„ Mit Gift impfen“
Für die einen ist sie eine Freiheitsheldin, die sich mit bloßen Händen der hochgerüsteten israelischen Besatzungsarmee entgegenstellt, manche sprechen sogar von einer Jeanne d’Arc aus dem Westjordanland. Für die anderen ist sie ein Hassobjekt, das im Gefängnis verrotten soll, Israels Bildungsminister Naftali Bennet, nie um deftige Worte verlegen, sagte mit Blick auf sie und ihresgleichen, dass „ die Frauen ihr Leben im Gefängnis beenden sollten“.
Die Rede ist von der 17- jährigen Palästinenserin Ahed Tamimi, die im Dezember des Vorjahres auf israelische Soldaten eingeschlagen hat. Nicht zum ersten Mal. Schon im Alter von elf Jahren ist die blonde Palästinenserin mit den blauen Augen auf israeli- sche Soldaten losgegangen, wie entsprechende Fotos belegen. Wegen all dieser Vorwürfe sitzt sie jetzt in der Nähe von Jerusalem im Gefängnis und muss sich vor einem Militärgericht verantworten.

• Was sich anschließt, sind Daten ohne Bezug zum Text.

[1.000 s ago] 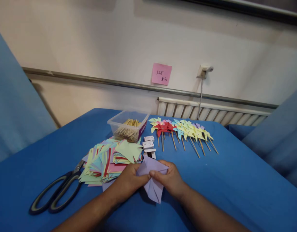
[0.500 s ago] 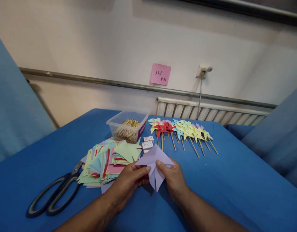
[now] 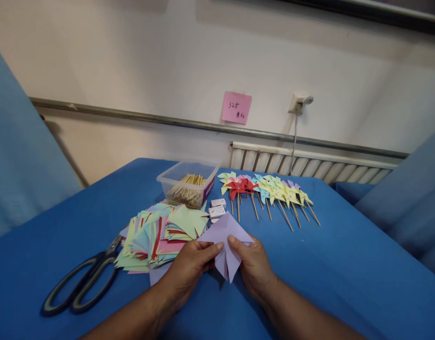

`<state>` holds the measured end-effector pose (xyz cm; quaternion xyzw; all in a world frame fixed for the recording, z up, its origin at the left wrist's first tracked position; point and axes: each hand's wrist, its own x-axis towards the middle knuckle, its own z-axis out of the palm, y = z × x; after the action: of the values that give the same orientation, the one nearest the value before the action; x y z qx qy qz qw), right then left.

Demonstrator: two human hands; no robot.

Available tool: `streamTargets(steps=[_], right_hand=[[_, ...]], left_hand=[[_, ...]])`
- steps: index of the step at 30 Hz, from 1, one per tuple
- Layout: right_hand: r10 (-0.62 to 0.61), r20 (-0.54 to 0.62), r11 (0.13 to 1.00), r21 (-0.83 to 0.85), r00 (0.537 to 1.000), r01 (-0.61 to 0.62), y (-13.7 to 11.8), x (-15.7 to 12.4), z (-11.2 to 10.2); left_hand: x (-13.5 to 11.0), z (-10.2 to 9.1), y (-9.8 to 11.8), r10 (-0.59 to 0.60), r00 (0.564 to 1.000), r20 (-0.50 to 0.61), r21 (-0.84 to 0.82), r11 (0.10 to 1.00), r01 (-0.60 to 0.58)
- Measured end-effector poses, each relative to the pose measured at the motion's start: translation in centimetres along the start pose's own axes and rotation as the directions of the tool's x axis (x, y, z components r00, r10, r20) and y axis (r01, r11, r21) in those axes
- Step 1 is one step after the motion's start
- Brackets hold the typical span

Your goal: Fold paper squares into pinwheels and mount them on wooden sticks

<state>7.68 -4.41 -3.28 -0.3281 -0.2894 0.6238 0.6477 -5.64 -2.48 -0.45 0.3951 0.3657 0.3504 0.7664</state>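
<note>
Between my two hands, above the front of the table, is a purple paper square [image 3: 227, 227] with slits cut into it. My left hand [image 3: 194, 259] pinches its left side, the thumb lying on top near the middle. My right hand [image 3: 253, 262] grips the right side with its thumb pressed close to the centre. The bottom corner hangs toward me, split into two flaps. Fingers beneath the sheet are mostly hidden. Just left of the sheet lies a loose pile of cut coloured paper [image 3: 157, 236].
Scissors [image 3: 92, 278] with dark handles lie at the left. Behind the pile stands a clear plastic box [image 3: 171, 182] of short wooden sticks. Small white boxes [image 3: 217, 211] sit beside it. Finished paper pinwheels [image 3: 279, 191] on sticks lie at the back right of the blue-covered table [image 3: 345, 255].
My left thumb has slid slightly right toward the centre of the paper. The two bottom flaps have spread further apart. Both hands keep hold of the sheet.
</note>
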Motion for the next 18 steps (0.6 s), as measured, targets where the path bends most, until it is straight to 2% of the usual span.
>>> streamTargets(steps=[12, 14, 18], right_hand=[[0.021, -0.023, 0.995, -0.096, 1.0, -0.023, -0.1, -0.2, -0.1], [-0.024, -0.008, 0.987, -0.16, 1.0, 0.022, -0.5, -0.4, -0.1], [-0.216, -0.004, 0.925, -0.32, 0.976, 0.204, -0.9, -0.6, -0.3]], left_hand=[[0.2, -0.1, -0.1, 0.018, 0.991, -0.134, 0.036, 0.999, -0.013], [0.1, -0.1, 0.2, 0.019, 0.988, -0.155, 0.012, 1.0, -0.017], [-0.2, -0.1, 1.1, 0.06, 0.982, -0.177, -0.06, 0.996, -0.071]])
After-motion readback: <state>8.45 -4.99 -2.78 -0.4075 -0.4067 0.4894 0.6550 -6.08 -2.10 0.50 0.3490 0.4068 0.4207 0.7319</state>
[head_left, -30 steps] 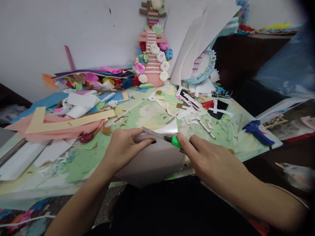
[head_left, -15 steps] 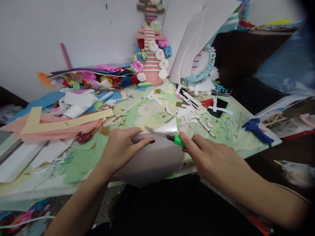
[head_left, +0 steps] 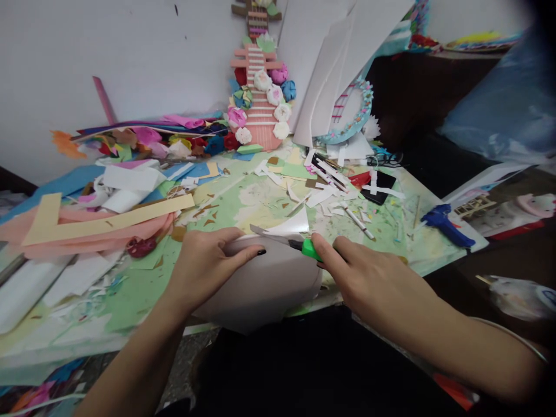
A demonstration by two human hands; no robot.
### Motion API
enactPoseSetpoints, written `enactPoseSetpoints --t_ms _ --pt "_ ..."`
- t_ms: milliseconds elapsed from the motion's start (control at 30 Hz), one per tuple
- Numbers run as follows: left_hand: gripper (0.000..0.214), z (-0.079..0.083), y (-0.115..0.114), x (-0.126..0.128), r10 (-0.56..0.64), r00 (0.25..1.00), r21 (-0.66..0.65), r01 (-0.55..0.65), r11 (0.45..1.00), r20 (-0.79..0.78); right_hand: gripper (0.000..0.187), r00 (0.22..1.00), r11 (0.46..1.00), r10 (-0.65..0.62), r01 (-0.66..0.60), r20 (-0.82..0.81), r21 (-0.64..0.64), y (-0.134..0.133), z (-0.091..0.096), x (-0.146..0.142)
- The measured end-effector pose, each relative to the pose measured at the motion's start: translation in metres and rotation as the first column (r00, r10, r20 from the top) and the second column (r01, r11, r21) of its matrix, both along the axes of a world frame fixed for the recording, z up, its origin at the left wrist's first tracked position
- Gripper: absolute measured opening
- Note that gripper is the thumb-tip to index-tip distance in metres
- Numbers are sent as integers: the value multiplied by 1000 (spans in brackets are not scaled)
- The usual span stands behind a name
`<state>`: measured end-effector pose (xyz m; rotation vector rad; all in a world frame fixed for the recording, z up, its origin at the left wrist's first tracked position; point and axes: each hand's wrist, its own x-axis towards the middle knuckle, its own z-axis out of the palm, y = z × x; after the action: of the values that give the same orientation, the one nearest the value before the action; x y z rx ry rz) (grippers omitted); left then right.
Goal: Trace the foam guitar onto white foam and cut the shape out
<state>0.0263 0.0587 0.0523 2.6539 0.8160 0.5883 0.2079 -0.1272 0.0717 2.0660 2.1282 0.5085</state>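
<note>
A large white sheet curves down over the near edge of the table. My left hand pinches its upper edge, thumb on the near face and fingers behind. My right hand is closed round the green handle of a utility knife. Its long blade points left and lies along the sheet's upper edge, just right of my left thumb. Behind the blade a pointed white flap stands up from that edge. Most of my right fingers are hidden beneath the hand.
Paper scraps and markers litter the table beyond the sheet. A blue glue gun lies at the right edge. Flower-covered paper guitar leans on the wall. Left are pink paper and a white roll.
The whole view has shifted slightly, so things sit a little further left. Both hands keep their hold, and the knife stays at nearly the same spot on the sheet's edge.
</note>
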Motion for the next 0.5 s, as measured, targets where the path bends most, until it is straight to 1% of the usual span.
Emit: enactPoseSetpoints --t_ms 500 --pt "35 0 1 2 -19 1000 34 19 999 11 63 996 997 -56 52 -65 -61 -2 -8 3"
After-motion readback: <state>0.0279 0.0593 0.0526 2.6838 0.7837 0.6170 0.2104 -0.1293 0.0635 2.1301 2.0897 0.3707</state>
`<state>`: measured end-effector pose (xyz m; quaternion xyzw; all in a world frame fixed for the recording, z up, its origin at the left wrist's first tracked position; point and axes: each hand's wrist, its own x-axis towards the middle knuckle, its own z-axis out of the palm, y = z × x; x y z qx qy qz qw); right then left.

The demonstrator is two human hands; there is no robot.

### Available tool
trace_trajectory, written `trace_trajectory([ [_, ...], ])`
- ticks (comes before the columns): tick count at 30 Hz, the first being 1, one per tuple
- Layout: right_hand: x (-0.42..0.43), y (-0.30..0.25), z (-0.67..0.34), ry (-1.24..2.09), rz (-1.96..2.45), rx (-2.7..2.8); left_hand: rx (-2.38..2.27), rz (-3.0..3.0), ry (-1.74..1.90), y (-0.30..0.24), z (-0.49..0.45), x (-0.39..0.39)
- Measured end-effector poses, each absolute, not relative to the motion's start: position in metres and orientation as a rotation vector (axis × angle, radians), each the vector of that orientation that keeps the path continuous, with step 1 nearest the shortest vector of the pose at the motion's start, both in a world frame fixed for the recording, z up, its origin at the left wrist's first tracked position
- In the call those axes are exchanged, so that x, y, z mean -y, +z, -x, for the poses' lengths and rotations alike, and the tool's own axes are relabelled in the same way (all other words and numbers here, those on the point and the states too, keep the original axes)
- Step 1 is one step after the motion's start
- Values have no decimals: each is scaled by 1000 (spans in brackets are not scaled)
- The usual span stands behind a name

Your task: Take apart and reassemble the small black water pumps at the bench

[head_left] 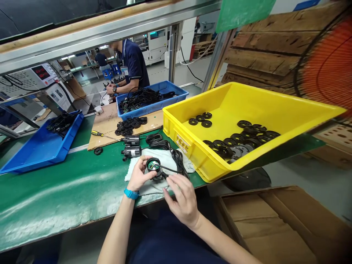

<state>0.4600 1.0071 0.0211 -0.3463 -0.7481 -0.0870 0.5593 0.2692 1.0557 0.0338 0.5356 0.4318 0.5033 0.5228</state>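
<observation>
My left hand [139,175], with a blue band at the wrist, grips a round black housing [150,161] from its left side. The open top of the housing faces me and shows a green circuit board [153,166] with thin wires. A black cable [170,169] runs from it to a coil on the right. Close to the housing's lower right side is my right hand [183,198], thumb and fingers apart, with nothing visible between them. Under the work lies a pale cloth [148,187]. Just beyond are two black cylindrical units [131,151] with labels.
A yellow bin [198,161] with black discs stands right. Blue trays [154,110] [41,156] hold cables. Black rings [128,126] and a screwdriver [106,136] lie on a board. A person [134,62] works across the bench; a fan [330,66] stands right.
</observation>
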Motion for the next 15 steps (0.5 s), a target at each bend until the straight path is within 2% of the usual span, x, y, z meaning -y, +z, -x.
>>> trace_trajectory([
  [3,-1026,33,-470,-163,861,1732,-968,-1312,1194,29,-267,-1057],
  [8,-1054,48,-478,310,772,1811,-898,-1354,1169,26,-266,-1057],
  [11,-1062,60,-478,298,747,1864,-880,-1411,1183,28,-271,-1055],
  [15,-1073,83,-478,188,746,2110,-1124,-1549,1262,32,-281,-1050],
])
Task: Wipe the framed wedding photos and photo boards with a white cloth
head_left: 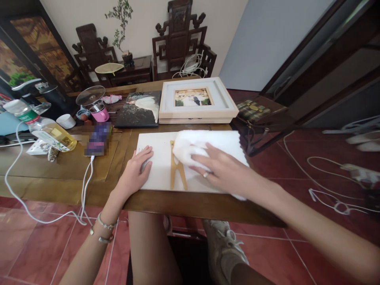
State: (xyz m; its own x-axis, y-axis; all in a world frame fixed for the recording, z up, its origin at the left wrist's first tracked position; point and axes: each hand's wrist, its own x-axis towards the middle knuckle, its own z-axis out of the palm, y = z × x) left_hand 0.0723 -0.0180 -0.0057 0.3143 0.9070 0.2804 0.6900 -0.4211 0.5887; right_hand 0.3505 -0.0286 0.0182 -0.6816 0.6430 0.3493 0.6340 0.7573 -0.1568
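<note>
A white board (160, 166), seemingly the back of a picture frame with a tan fold-out stand (177, 174), lies face down at the near edge of the wooden table (74, 178). My left hand (135, 170) rests flat on the board's left side, fingers spread. My right hand (221, 168) presses flat on a white cloth (192, 148) that covers the board's right part, fingers stretched out; a ring shows on one finger.
Behind the board lie a light wooden framed photo (197, 101) and a dark photo print (139, 109). To the left stand a pink cup (100, 113), a tipped oil bottle (44, 128), a white cup (65, 121) and white cables (86, 186). Carved chairs (181, 39) stand behind.
</note>
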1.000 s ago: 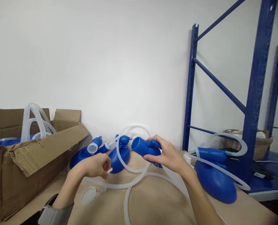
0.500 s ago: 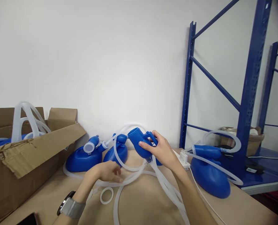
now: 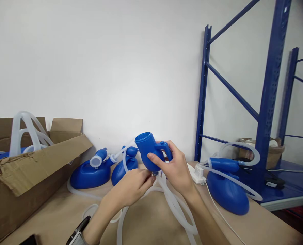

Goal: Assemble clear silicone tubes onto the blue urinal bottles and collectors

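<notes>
My right hand (image 3: 174, 166) is wrapped round the handle of a blue plastic funnel cup (image 3: 147, 149), held upright above the table with its round mouth up. My left hand (image 3: 132, 187) pinches at the cup's bottom outlet, where a clear white hose (image 3: 173, 204) joins it. The hose loops down over the tan tabletop (image 3: 154, 221). A white ring cap (image 3: 90, 211) lies on the table beneath my left forearm. A watch sits on my left wrist.
Two blue flat bottles (image 3: 90, 173) with white caps lie behind my hands; another blue bottle (image 3: 226, 192) with coiled tube lies right. An open cardboard box (image 3: 26, 173) with more tubing stands left. Blue shelving (image 3: 266, 102) rises right. A white wall is behind.
The right hand tilted the blue cup from lying sideways to upright. The left hand left the table, where a white cap now lies, and came up to the cup's bottom outlet.
</notes>
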The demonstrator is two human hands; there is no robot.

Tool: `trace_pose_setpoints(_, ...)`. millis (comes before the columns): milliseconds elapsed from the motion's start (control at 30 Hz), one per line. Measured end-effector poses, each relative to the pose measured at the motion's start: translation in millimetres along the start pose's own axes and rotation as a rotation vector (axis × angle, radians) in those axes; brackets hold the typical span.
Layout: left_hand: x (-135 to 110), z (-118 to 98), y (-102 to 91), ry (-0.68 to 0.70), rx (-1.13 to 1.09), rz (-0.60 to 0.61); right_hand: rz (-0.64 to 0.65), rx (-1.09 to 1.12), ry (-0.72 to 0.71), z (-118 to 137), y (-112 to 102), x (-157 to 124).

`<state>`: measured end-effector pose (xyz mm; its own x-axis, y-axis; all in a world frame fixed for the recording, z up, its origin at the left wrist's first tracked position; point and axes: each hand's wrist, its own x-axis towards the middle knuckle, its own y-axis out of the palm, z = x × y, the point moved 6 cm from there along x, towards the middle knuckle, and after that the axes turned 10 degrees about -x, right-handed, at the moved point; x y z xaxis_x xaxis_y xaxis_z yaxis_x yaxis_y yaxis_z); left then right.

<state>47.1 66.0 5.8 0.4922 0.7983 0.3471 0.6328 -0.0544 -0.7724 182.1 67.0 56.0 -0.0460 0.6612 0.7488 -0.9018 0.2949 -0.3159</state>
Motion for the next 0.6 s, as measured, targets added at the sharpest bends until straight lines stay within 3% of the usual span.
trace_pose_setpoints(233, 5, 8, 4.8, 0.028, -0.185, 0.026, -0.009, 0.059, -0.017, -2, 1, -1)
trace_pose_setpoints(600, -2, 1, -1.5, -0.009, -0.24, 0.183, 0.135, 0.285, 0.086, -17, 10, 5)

In Wahrheit ist Ahed Tamimi eine tragische Figur, ein trauriges Symbol für die Verfahrenheit der politischen Situation und den Hass auf beiden Seiten, der eine Lösung des Nahost- Konfliktes mittlerweile unmöglich erscheinen lässt. In ihrer Familie ist man stolz auf die Tat einer Tante von Ahed, die im Jahr 2001 an einem Terroranschlag in Jerusalem beteiligt war, bei dem 15 Menschen ums Leben gekommen sind. Niemand in Aheds Familie sieht darin ein Verbrechen.
Und Aheds Vater sagt über seine Kinder sogar: „ Man muss die Kleinen schon früh mit dem Gift impfen . . .“Er meint das Gift des Hasses.
Immer mehr Menschen im Nahen Osten denken so. Auf beiden Seiten. Und deshalb hat sich der sogenannte Friedensprozess seit Jahren totgelaufen.